This study considered three components of the PC program: PCU, PC consultations, and professional fees. Using 13 months of admissions data, the team calculated the per-day variable cost pre-PCU (ie, in another hospital unit) and after transfer to the PCU. These fees were multiplied by the number of patients transferred to the PCU and by the average length of stay in the PCU. Consultation savings were estimated using established methods. Professional fees assumed a collection rate of 50%.
The total positive financial impact of the PC program was $3,488,863.17. There were 153 transfers to the PCU, 60% with cancer, and an average length of stay of 5.11 days. The daily loss pretransfer to the PCU of $1,797.67 was reduced to $1,345.34 in the PCU (−25%). The PCU saved JHMI $353,645.17 in variable costs, or $452.33 per transfer. Cost savings for PC consultations in the hospital, 60% with cancer, were estimated at $2,765,218. $370,000 was collected in professional fees savings.
Palliative care (PC) programs, both consultation and inpatient unit–based (ie, a palliative care unit [PCU]), have been associated with improvements in symptom management and the quality of the patient experience,1,2 as well as increases in hospice referrals and improvements in survival.3-5
PC may reduce end-of-life resource utilization.

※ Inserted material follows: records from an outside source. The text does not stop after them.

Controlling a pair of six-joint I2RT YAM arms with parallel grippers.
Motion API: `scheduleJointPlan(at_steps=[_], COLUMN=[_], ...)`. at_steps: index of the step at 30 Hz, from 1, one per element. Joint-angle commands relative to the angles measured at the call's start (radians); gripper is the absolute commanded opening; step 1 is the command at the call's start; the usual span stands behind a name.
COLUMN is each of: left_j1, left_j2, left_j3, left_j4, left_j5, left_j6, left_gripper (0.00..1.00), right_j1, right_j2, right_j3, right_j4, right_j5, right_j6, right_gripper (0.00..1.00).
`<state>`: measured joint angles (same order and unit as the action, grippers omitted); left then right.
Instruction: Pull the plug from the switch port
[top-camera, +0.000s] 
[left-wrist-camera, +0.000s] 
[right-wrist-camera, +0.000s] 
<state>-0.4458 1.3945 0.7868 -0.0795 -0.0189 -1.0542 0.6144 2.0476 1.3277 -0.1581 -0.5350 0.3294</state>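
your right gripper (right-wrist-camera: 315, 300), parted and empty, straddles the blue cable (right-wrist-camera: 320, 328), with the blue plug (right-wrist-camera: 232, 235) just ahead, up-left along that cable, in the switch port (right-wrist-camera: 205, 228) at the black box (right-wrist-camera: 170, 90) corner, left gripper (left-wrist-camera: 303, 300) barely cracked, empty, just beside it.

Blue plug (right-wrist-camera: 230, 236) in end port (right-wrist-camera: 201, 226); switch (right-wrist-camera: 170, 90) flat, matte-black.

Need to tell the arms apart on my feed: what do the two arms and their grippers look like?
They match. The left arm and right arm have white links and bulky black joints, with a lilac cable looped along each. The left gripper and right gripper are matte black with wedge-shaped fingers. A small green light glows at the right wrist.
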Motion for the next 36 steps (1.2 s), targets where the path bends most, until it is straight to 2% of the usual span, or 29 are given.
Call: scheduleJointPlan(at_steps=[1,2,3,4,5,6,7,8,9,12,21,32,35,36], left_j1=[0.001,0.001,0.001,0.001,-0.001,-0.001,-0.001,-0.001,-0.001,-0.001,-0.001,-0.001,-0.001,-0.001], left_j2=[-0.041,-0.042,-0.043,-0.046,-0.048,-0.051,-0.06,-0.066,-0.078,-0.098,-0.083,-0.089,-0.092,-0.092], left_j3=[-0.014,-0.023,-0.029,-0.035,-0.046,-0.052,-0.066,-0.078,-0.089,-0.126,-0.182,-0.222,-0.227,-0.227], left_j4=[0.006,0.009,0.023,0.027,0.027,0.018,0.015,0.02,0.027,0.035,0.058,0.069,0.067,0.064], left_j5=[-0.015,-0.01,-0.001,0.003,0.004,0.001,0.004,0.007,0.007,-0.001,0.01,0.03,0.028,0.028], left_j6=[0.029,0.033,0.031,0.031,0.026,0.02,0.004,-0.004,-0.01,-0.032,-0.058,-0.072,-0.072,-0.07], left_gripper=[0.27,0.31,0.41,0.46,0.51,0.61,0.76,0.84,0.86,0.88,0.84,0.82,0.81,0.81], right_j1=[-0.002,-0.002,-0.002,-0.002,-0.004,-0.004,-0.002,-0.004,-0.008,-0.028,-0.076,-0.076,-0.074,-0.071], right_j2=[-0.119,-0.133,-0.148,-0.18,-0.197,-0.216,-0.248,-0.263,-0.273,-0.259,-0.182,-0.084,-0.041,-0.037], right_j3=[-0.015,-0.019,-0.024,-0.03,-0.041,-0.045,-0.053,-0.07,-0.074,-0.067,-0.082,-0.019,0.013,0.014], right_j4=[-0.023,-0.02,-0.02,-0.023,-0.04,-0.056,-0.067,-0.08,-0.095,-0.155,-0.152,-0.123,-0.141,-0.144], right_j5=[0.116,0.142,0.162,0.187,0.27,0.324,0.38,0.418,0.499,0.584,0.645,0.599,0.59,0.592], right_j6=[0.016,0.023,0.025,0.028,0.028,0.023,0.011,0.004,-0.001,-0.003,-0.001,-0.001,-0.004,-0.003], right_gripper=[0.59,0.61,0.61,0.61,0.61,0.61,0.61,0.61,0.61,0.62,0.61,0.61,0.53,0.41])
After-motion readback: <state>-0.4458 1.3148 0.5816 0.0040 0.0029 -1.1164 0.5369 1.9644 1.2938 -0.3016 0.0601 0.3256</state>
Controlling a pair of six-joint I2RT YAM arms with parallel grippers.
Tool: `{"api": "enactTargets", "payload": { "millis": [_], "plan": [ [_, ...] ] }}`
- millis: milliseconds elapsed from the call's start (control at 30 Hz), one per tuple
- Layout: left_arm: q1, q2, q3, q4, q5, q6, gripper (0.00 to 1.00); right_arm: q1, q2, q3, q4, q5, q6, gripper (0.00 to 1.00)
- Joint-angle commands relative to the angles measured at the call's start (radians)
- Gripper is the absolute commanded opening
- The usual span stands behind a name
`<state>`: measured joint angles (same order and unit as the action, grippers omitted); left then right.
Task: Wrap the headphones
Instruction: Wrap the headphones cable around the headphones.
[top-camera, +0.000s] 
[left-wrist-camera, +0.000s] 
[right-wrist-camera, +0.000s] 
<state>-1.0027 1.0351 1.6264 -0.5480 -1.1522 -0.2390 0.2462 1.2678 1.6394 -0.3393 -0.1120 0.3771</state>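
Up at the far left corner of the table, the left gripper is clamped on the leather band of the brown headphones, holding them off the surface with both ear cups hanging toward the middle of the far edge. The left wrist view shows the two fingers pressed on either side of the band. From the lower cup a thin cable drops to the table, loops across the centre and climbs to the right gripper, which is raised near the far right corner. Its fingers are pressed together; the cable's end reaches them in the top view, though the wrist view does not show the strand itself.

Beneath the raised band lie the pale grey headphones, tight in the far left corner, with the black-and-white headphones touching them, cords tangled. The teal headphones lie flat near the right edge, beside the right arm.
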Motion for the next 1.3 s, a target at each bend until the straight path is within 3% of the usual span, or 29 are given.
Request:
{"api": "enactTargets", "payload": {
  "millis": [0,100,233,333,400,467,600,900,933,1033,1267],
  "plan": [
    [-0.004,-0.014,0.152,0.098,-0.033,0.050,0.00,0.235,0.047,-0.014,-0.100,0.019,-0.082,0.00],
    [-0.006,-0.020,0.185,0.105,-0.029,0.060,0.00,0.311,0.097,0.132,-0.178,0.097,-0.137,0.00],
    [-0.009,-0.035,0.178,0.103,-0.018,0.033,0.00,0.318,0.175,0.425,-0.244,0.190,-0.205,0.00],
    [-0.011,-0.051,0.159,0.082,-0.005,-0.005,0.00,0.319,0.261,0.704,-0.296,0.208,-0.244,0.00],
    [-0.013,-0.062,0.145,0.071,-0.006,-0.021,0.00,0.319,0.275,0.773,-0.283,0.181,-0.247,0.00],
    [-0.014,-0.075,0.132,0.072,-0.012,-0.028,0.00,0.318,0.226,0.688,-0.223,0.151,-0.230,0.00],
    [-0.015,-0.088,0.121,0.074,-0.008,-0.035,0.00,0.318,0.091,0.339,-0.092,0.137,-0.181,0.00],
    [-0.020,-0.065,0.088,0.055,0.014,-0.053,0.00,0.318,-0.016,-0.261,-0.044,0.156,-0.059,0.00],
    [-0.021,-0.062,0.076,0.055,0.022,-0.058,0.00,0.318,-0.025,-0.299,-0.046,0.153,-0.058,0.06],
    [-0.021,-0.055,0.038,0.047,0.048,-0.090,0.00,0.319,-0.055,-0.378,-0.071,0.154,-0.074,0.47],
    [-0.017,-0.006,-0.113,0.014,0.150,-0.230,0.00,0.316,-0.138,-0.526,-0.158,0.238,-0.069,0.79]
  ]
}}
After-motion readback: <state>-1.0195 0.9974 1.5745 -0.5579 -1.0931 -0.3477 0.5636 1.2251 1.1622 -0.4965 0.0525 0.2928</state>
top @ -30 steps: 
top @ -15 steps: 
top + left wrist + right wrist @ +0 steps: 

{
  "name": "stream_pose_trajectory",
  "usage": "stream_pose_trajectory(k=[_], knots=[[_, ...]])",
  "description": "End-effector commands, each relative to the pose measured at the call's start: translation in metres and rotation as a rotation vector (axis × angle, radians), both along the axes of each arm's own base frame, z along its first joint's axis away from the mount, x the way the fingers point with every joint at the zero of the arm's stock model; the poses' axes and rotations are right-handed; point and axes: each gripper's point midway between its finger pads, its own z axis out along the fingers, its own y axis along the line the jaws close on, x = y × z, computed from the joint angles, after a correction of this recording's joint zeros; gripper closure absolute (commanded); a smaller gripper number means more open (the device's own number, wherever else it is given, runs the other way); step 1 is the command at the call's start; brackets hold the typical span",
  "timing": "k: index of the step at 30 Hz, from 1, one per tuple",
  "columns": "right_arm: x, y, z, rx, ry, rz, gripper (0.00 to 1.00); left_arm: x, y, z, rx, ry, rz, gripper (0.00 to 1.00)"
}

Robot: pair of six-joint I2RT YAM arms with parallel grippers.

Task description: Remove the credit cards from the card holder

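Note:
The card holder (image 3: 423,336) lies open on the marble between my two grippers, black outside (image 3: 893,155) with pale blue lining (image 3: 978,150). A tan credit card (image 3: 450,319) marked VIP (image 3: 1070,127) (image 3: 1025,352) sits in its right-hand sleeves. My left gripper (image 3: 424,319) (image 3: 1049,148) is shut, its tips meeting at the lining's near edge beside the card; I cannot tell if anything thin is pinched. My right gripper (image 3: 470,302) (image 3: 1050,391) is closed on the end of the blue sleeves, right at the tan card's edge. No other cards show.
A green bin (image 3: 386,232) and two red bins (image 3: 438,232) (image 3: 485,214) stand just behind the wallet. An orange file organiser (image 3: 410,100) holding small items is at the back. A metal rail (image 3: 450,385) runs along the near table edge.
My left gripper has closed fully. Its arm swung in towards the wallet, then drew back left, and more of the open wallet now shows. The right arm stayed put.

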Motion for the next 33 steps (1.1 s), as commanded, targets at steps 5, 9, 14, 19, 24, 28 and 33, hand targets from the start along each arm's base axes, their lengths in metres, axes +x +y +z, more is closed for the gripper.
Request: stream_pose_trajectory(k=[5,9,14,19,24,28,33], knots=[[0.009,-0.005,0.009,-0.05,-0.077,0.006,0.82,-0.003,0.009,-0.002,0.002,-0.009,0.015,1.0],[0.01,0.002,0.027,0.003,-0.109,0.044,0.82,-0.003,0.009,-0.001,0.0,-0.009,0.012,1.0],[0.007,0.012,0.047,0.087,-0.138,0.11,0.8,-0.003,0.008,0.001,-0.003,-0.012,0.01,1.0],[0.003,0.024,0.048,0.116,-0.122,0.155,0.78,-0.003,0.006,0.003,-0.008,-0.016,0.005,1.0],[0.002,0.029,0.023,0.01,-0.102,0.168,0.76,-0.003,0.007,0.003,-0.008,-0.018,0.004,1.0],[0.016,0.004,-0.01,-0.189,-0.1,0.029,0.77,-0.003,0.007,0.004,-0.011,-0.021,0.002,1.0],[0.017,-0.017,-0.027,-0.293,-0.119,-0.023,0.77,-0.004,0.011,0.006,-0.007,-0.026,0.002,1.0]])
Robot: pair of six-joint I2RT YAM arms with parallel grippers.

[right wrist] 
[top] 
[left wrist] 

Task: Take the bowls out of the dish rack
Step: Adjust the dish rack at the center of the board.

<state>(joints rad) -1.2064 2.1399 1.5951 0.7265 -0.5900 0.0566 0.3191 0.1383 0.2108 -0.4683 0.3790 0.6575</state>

One study6 found that PC consultation reduced the use of unnecessary care before death; patients who received PC were less likely to have chemotherapy, intensive care unit (ICU) admissions, multiple Emergency Department visits, and hospitalizations near death, compared with standard care. Similarly, a study from Veterans Affairs Medical Centers found that patients with PC were less likely to have an ICU stay, and had a shorter mean ICU length of stay, compared with standard care.7
Recent studies have emphasized the potential cost savings of PC relative to standard care for advanced illness.8-12 A comprehensive literature review by Smith et al9 found that the daily costs of care in the PCU were $1,095, compared with $2,538 outside of the PCU, a 57% reduction. Moreover, Nathaniel et al13 observed that a patient’s mean cost per day was $687 less in the PCU, compared with other acute care units.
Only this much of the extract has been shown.